Erano considerate in quest’ambito le cosiddette arti belle, quelle che noi abbiamo poi chiamato le arti belle, ma c’erano anche, in quest’ambito, le arti, che noi non chiameremmo così, non chiameremmo arti, ma chiameremmo semplicemente tecniche: l’arte di far le scarpe, l’arte di far la guerra, l’arte di guidare i cavalli, e così via. Ma non solo, dicevo, se questa parola téchne abbraccia un ambito più ampio che non la nostra parola arte, perché comprende arti belle e arti invece puramente tecniche, per altro verso questa parola esclude attività che noi comprenderemmo senz’altro nel concetto di arte. Per esempio, esclude la poesia. Cos’era la poesia per i Greci? La poesia non era téchne, non era una tecnica, era un fenomeno più complesso, più complesso anche di quello che per noi è poesia, cioè era l’insieme di poesie, cioè di versificazione, di parola poetica, di musica e di messa in scena di questa parola poetica, di questa musica. I Greci non concepivano non escludevano, non potevano neanche immaginare quella separazione tipicamente moderna, per cui si può leggere un verso, indipendentemente dal suo ritmo e dalla sua musica, indipendentemente dalla sua messa in scena, dalla sua esecuzione, sia che questa esecuzione fosse quella per opera di una compagnia teatrale sia per opera di un rapsodo, cioè di un poeta che recitava i suoi versi – e recitare significa per l’appunto metterli in scena con accompagnamento musicale. Non solo, ma i Greci che nella categoria della musica, della musiché, comprendevano queste tre diverse attività, nella stessa categoria comprendevano anche attività, che noi, di nuovo, non considereremmo assolutamente artistiche. Per esempio, la filosofia; la filosofia, per i Greci, in quanto attività che risponde ad una Musa, cioè è ispirata da una Musa, rientrava nella musiché, che deriva appunto, che è pratica, guidata, governata dall’ispirazione delle Muse. Sono soltanto alcuni esempi quelli che ho appena fatto, ma credo che siano sufficienti per dimostrare come la traduzione è difficile. E là dove la traduzione è difficile, si tratta non soltanto di aggiustare la traduzione, ma di riconoscere che i Greci intendevano non cose diverse, intendevano ragionavano in modo diverso su queste realtà.

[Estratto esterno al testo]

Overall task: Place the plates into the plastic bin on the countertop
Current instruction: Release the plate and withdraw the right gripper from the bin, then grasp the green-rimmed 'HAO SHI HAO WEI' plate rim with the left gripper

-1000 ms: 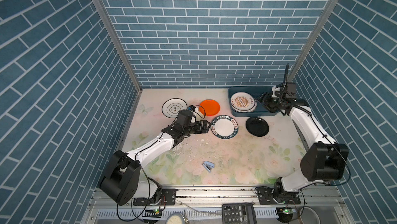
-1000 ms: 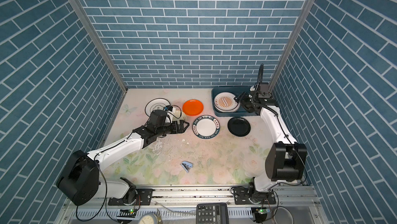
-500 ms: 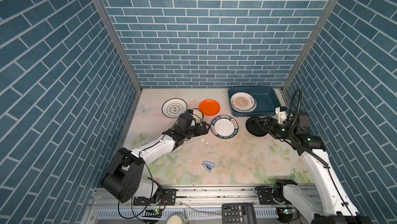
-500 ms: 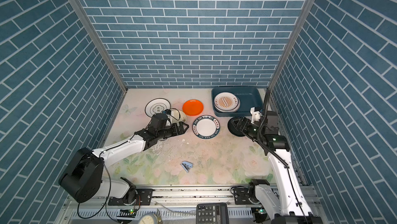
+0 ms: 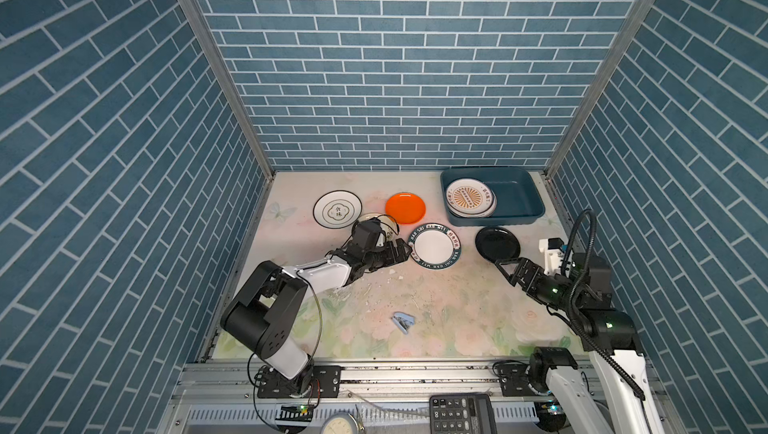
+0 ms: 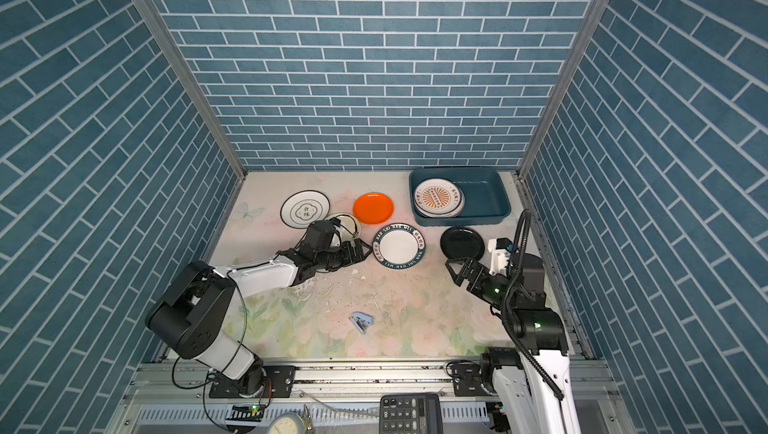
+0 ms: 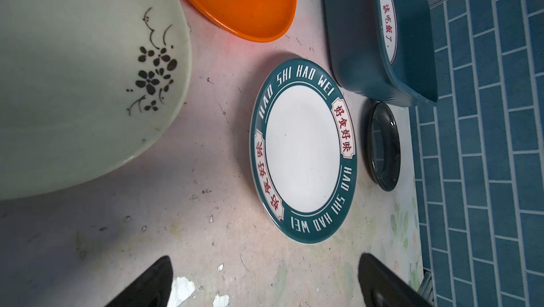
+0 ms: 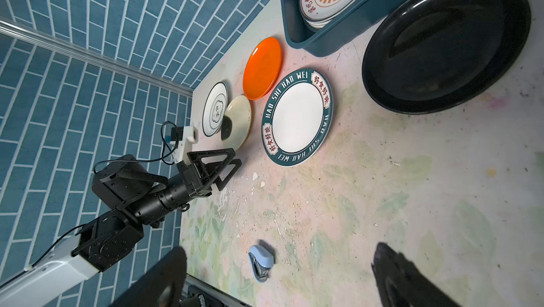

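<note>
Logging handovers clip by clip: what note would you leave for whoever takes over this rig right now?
Left end effector: open, empty, facing the teal plate.
Right end effector: open, empty, near the black plate.
Done: stack in the bin, sunburst plate on top.
Left on the countertop: black plate, teal plate, orange plate, cream plate, white plate.

Cream plate (image 5: pixel 384 219) half hidden behind left arm (image 5: pixel 324 271).
</note>
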Robot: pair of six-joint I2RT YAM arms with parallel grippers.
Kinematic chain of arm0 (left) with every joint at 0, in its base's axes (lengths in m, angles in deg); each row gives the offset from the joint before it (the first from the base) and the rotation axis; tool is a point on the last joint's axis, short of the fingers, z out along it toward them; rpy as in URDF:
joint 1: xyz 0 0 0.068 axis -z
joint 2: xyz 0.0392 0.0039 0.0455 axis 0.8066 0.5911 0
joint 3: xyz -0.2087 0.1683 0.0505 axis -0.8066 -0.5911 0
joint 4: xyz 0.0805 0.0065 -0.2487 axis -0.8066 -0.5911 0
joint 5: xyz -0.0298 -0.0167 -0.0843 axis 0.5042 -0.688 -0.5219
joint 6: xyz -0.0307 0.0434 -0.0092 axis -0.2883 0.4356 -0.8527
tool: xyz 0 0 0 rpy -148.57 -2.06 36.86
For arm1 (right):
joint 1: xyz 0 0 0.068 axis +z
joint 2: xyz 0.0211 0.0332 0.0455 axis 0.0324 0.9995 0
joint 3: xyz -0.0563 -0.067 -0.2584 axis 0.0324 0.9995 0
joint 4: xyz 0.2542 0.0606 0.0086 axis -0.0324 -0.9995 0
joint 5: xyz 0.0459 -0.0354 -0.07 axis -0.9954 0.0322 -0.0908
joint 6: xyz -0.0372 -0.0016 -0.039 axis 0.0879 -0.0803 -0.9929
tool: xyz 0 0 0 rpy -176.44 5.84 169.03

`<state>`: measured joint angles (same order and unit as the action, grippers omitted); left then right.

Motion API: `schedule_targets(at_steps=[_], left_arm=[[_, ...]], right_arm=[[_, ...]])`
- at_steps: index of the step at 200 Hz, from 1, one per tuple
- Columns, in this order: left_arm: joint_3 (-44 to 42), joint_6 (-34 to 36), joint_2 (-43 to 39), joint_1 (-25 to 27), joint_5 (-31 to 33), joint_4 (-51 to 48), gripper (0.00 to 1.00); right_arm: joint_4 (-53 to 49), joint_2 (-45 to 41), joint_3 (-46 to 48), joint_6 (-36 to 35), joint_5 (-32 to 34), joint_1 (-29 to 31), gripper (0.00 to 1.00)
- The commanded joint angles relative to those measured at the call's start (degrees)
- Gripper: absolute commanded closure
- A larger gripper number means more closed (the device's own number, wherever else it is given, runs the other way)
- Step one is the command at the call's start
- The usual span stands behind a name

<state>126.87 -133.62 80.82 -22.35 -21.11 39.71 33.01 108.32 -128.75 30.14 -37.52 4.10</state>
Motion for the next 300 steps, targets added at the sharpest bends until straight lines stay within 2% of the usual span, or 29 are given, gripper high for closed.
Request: schedule_targets(at_steps=[1,31,47,99,131,167,212,232,252,276,288,300], left_arm=[[0.9,-1.0,1.2,0.2,-1.1,3.6,0.01],[1.0,-2.4,3.7,0.3,-0.8,5.8,0.08],[1.0,-3.9,6.4,0.4,-1.5,8.4,0.11],[2.4,-8.2,14.9,1.3,-5.9,17.4,0.30],[3.8,-8.9,17.4,2.5,-4.8,17.4,0.38],[4.8,-8.6,19.3,2.7,-4.2,17.1,0.57],[6.4,-6.4,19.6,3.1,-3.3,13.0,0.73],[6.9,-5.8,19.3,3.3,-2.8,11.5,0.76],[7.1,-5.4,18.9,3.3,-2.4,10.8,0.83],[6.9,-5.2,18.5,3.3,-2.0,10.1,0.83],[6.7,-5.0,18.2,3.4,-2.1,9.7,0.98],[6.2,-4.9,17.8,3.3,-1.9,9.7,1.00]], right_arm=[[0.5,-1.4,2.4,4.0,1.1,0.0,0.01],[2.3,-2.1,4.1,6.3,-1.2,0.1,0.01],[1.6,-2.7,4.2,6.6,-0.3,0.1,0.01],[0.3,-4.5,4.6,6.6,2.2,0.1,0.01],[-0.4,-3.6,4.4,6.5,2.5,0.1,0.02],[0.6,-2.8,4.7,6.3,2.4,0.1,0.02],[1.0,-1.0,5.0,6.3,0.5,0.0,0.03],[1.0,-1.5,5.1,6.4,1.0,0.0,0.03],[1.0,-2.0,5.1,6.3,0.7,0.1,0.03],[0.8,-2.3,5.6,6.3,0.6,0.1,0.03],[0.7,-2.4,5.8,6.3,0.6,0.1,0.03],[0.5,-2.5,5.9,6.2,0.6,0.0,0.04]])
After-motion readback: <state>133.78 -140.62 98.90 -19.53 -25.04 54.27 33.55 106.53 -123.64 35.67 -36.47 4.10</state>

Ma devo ancora dire qualche cosa: se è vero che arte, che la parola greca arte, cioè téchne, è, per così dire, non rende, o meglio se la nostra parola arte non rende quello che i Greci intendevano con la parola téchne, è anche vero che la nostra parola bellobellezza, non rende quello che i Greci intendevano con la stessa parola. Ciò che è bello per i Greci è in rapporto, in rapporto costitutivo, con il vero e con il bene. Il bello è anche qualche cosa di buono, perché il bello è la rivelazione di una realtà positiva, anzi è la rivelazione di quella articolazione dell’essere, che permette di cogliere ciò che l’essere propriamente è. Quando il greco esclama: “questo è bello!”, questa esclamazione ha il valore di una rivelazione. E’ il mondo che si rivela, il mondo nella sua realtà, dunque nella sua positività. Reale e positivo, non dimentichiamolo, per i Greci sono qualche cosa di molto…, se non identificabili, se non identici, ma sono due realtà molto vicine. Dicevo: non soltanto il bello rivela la struttura della realtà, non soltanto il bello è una funzione veritativa, diciamo così, ma il bello, rivelando la struttura della realtà, rivela la bontà, cioè il bene, che è la realtà stessa, che è l’essere, perché essere e bene, come insegnava, come ha insegnato Platone, questo insegnamento è un tratto forte dell’intero pensiero greco, sono in definitiva la stessa cosa.